Re: VCs - zCaps / OCap a Discussion from David Chadwick on 2020-12-07 (public-credentials@w3.org from December 2020)

From: David Chadwick <D.W.Chadwick@kent.ac.uk>
Date: Mon, 7 Dec 2020 21:50:18 +0000
To: Alan Karp <alanhkarp@gmail.com>
Cc: "W3C Credentials CG (Public List)" <public-credentials@w3.org>
Message-ID: <95d428e7-7f56-51ba-e7ae-5a4c61d9558a@kent.ac.uk>
On 07/12/2020 21:31, Alan Karp wrote:
> David Chadwick <D.W.Chadwick@kent.ac.uk 
> <mailto:D.W.Chadwick@kent.ac.uk>> wrote:
>
>
>     No, they have to be signed to be verifiable.
>
> That's a very different definition of "bearer credential" than used in 
> OAuth.

No its the same I believe, the credential has to be signed by the 
issuer, not the holder. I think we got crossed wires here.


> It's more like what they call proof of possession.


Pop is signing something with your key that is in the credential. In the 
VC world your key would be the subjectIdentifier (or indirectly related 
to it). But then its not a bearer credential.


> The OAuth definition is closer to "bearer bonds,"


this is the same for VCs


> in which possession of the item itself is sufficient.  I prefer to say 
> that the pair (private key, certificate) is the bearer credential in 
> this case.

And its not really a private key if you are passing it from person to 
person.


>     > Does the spec include a way to revoke if I want to?
>
>     only a generic way of specifying what revocation mechanism is being
>     used.
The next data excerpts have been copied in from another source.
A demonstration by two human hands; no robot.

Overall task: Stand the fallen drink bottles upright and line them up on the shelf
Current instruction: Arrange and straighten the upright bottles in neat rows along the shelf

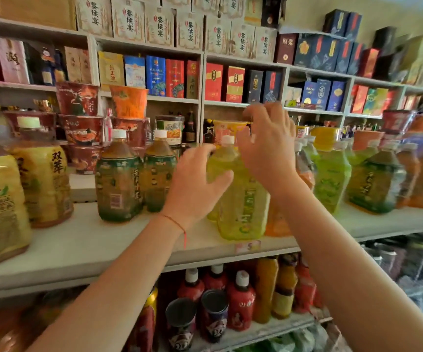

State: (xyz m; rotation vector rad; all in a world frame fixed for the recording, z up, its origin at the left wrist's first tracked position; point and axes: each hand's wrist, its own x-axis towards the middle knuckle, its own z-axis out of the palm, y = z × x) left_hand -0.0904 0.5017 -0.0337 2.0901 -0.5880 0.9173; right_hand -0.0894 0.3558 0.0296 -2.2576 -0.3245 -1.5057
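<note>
Most of the job looks done, judging from the 1 head view available. No bottle can be seen lying flat on the middle shelf point(91, 240); everything visible there is upright, though the right end is too blurred to be sure.

Both hands are raised at the yellow-green bottle point(241, 199), which stands near the front edge, approx centre of the shelf. Left hand point(195, 184) is spread, fingers relaxed, just beside the bottle's shoulder w/ the thumb near or touching it; real contact can't be told. Right hand point(269, 151) is up by the white cap point(227, 140), fingers loosely curled, nothing clearly pinched, blurred so grip can't be confirmed. Prob this bottle is only being steadied or nudged.

What's left, as a guess: lining up. The 2 dark green tea bottles point(134, 179) sit further back than the yellow-green one, and the 2 big yellow bottles point(20, 189) at far left sit further forward, so the front row isn't straight yet. An orange bottle point(304, 174) is tucked behind the right wrist, a lime green bottle point(332, 174) stands to its right.

Readable writing: "双萃" is printed on the big yellow bottles. "黎侯宴" is repeated on the pale boxes point(159, 26) along the top shelf. "原浆" is on a dark red box point(285, 48). Text on the noodle cups point(78, 97) and the price tag point(247, 246) can't be read.
</note>
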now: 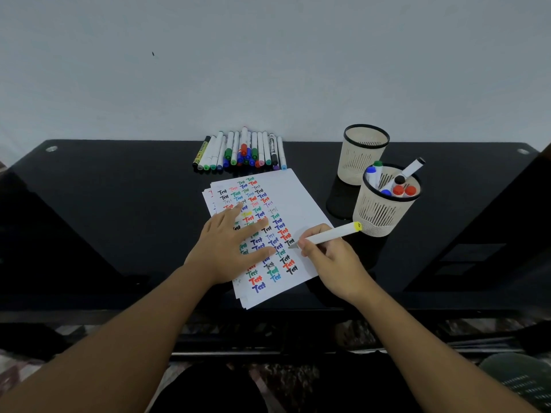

No specific revocation mechanism is standardised. No revocation
>     mechanism is required.
>
> No being required and not being specified are two different things.  I 
> have no problem with not making revocation mandatory, but I'd like to 
> have a standard way to do it.


I dont think the group has reached consensus yet on which revocation 
mechanism is the best one to use for VCs.

> Unfortunately, the mechanism for claims such as "over 18" would be 
> quite different from that for an ocap.


I dont know enough about ZKPs to know how revocation is performed in 
this case.


>
>     > Revocation is an important part of ocaps, and the mechanism for
>     > revocation is important.  For example, if you are in the middle
>     of a
>     > delegation chain, can you only revoke the delegation you made,
>     or can
>     > you revoke from any point beyond that?  There are valid
>     arguments on
>     > both sides.  This example is one of the things that worries me
>     about
>     > combining VCs and ocaps.
>
>     And what if two superiors delegated the same permission, or sets of
>     permissions that intersect?
>
>
> Alice delegates a particular permission to Bob.  Carol delegates that 
> same permission to Bob.  They are separate ocaps.  When Bob acts on 
> behalf of Alice, he uses the ocap he got from Alice.  When he acts on 
> behalf of Carol, he uses the ocap he got from Carol.  If Alice revokes 
> the ocap she gave Bob, he can still act on behalf of Carol.  I use 
> this example when explaining the shortcomings of ACL-based systems.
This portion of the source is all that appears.